Exercise aim:
Where does the word "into" appear in the entries below? Copy each line that holds it.

Data items:
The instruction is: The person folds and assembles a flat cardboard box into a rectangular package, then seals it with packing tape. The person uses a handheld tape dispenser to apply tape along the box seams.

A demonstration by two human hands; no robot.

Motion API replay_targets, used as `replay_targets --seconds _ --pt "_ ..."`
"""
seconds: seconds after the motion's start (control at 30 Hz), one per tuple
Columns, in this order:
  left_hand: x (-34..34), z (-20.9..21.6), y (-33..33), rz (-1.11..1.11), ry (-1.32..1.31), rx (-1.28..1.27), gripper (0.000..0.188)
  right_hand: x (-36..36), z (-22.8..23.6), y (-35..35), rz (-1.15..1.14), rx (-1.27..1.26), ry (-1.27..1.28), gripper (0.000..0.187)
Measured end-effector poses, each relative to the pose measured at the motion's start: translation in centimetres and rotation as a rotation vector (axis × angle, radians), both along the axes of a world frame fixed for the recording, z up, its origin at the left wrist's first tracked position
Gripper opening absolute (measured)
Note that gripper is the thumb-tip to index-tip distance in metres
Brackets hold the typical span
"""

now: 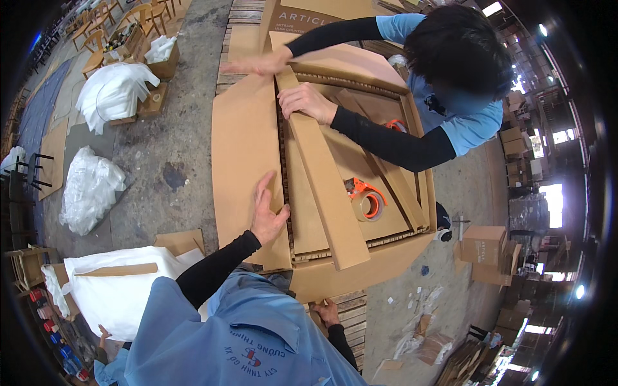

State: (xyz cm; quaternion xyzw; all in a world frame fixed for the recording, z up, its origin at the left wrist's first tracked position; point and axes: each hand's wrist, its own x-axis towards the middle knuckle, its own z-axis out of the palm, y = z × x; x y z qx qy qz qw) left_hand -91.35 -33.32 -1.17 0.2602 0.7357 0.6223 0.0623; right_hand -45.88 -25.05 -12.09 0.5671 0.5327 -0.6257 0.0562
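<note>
A large flat cardboard box (pixel 386 248) lies open on a wooden pallet (pixel 351 315). My left hand (pixel 267 215) presses flat, fingers spread, on the box's left flap (pixel 244 148). Down at the near edge, my right hand (pixel 327 313) curls on the near flap (pixel 322 276). A long cardboard strip (pixel 322 186) lies lengthwise inside. An orange tape dispenser (pixel 365 199) rests in the box, and a second one (pixel 396 125) sits farther back. Across from me a co-worker in a blue shirt has one hand (pixel 257 64) on the far corner and the other hand (pixel 308 100) on the strip.
White plastic-wrapped bundles (pixel 90 186) (pixel 116 93) lie on the concrete floor at left, with wooden chairs (pixel 96 45) behind. A white wrapped piece (pixel 122 289) sits by my left side. Small cardboard boxes (pixel 484 248) and scraps stand at right.
</note>
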Motion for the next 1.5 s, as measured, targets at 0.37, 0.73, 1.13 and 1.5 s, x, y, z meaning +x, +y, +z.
replay_targets --seconds 0.37,0.73,1.13,1.5 --pt "-0.4 0.9 -0.1 0.004 -0.01 0.005 0.085 2.1 -3.6 0.6 0.094 0.074 -0.024 0.055" --pt "-0.7 0.4 0.2 0.006 0.051 -0.003 0.084 2.4 -3.8 0.9 0.106 0.101 -0.099 0.066" --pt "-0.4 -0.1 0.1 0.0 0.023 -0.03 0.085 1.8 -3.0 0.9 0.177 0.136 -0.135 0.065" --pt "-0.1 1.0 0.2 0.008 0.012 -0.013 0.06 5.6 -6.8 1.6 0.173 0.144 -0.146 0.073"
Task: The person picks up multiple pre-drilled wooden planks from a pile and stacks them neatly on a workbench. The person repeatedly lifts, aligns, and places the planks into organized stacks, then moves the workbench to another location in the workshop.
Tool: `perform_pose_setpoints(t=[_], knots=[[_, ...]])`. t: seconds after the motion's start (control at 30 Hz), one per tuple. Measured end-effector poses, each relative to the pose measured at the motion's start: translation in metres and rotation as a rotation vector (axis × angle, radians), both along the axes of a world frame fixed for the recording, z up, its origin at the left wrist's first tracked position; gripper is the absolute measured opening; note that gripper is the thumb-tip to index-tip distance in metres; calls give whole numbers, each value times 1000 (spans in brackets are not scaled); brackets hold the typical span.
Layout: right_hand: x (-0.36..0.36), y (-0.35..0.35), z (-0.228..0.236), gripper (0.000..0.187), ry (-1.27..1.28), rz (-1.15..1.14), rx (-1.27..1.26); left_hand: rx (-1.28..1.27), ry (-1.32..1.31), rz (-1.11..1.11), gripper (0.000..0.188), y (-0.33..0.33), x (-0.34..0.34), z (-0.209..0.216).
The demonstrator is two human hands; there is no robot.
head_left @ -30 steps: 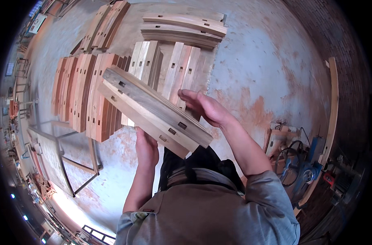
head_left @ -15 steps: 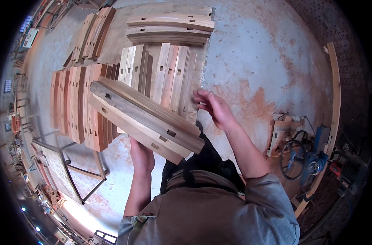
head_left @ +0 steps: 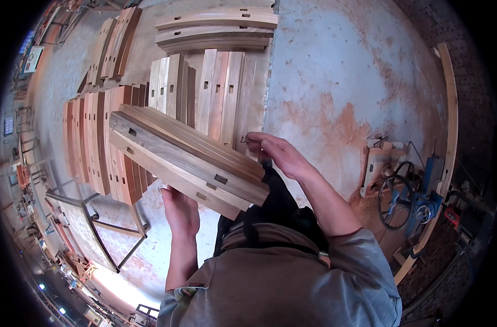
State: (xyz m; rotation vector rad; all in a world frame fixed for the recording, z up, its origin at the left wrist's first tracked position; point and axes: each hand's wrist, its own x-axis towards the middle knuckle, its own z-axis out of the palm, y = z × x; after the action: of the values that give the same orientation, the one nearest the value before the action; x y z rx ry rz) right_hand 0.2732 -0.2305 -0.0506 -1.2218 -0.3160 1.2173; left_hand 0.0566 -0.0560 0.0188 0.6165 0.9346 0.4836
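Note:
A diagonal stack of pale wooden beams with cut mortise slots lies in front of me; its top beam (head_left: 177,152) is greyish brown, with a lighter beam (head_left: 172,182) along its near side. My left hand (head_left: 181,211) is against the underside of that lighter beam, thumb showing and the other fingers hidden behind the wood. Beyond the stack's right end, my right hand (head_left: 278,154) has its fingers loosely bent and apart, holding nothing. Its fingertips are near the stack's far edge; whether they touch it I cannot tell.
Upright rows of slotted beams (head_left: 220,90) stand beyond the stack, reddish ones (head_left: 98,141) to the left, and horizontal beams (head_left: 216,30) at the back. A metal-framed stand (head_left: 85,218) is at lower left. A handwheel machine (head_left: 397,201) and long timber (head_left: 450,109) lie right.
My right hand has moved left and slightly nearer to me, toward the stack. The view has shifted a little; my left hand stays by the near beam.

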Motion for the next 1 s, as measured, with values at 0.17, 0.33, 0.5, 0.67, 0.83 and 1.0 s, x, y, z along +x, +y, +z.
perform_pose_setpoints(t=[0.17, 0.33, 0.5, 0.67, 0.83, 1.0], knots=[[3, 30, 37, 52, -269, 108, 133, 60, -13, -67, 64, -7, -8, 2], [-4, 60, 57, 59, -319, 243, 151, 122, -71, -151, 71, -4, -15, 0], [-10, 85, 69, 61, -325, 332, 134, 121, -11, -177, 69, -4, -14, 10], [-17, 108, 71, 60, -239, 380, 76, 135, -16, -165, 68, 0, -19, 3], [-22, 125, 74, 55, -329, 427, 63, 138, -59, -144, 66, 4, -19, 5], [-24, 139, 76, 54, -290, 440, 36, 113, -131, -63, 56, 9, -16, 11]])
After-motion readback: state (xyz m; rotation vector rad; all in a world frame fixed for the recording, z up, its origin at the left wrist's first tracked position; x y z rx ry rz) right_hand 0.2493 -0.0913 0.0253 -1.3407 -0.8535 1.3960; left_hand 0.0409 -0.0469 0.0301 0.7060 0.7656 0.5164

Task answer:
The instruction is: The person folds and assembles a flat cardboard box into a rectangular package, then seals it with packing tape. The person uses a handheld tape dispenser to apply tape along the box seams.
Task: The person picks up multiple pre-drilled wooden planks from a pile and stacks them neatly on a workbench. The person repeatedly lifts, aligns, and places the planks into organized stacks, then moves the workbench to another location in the workshop.

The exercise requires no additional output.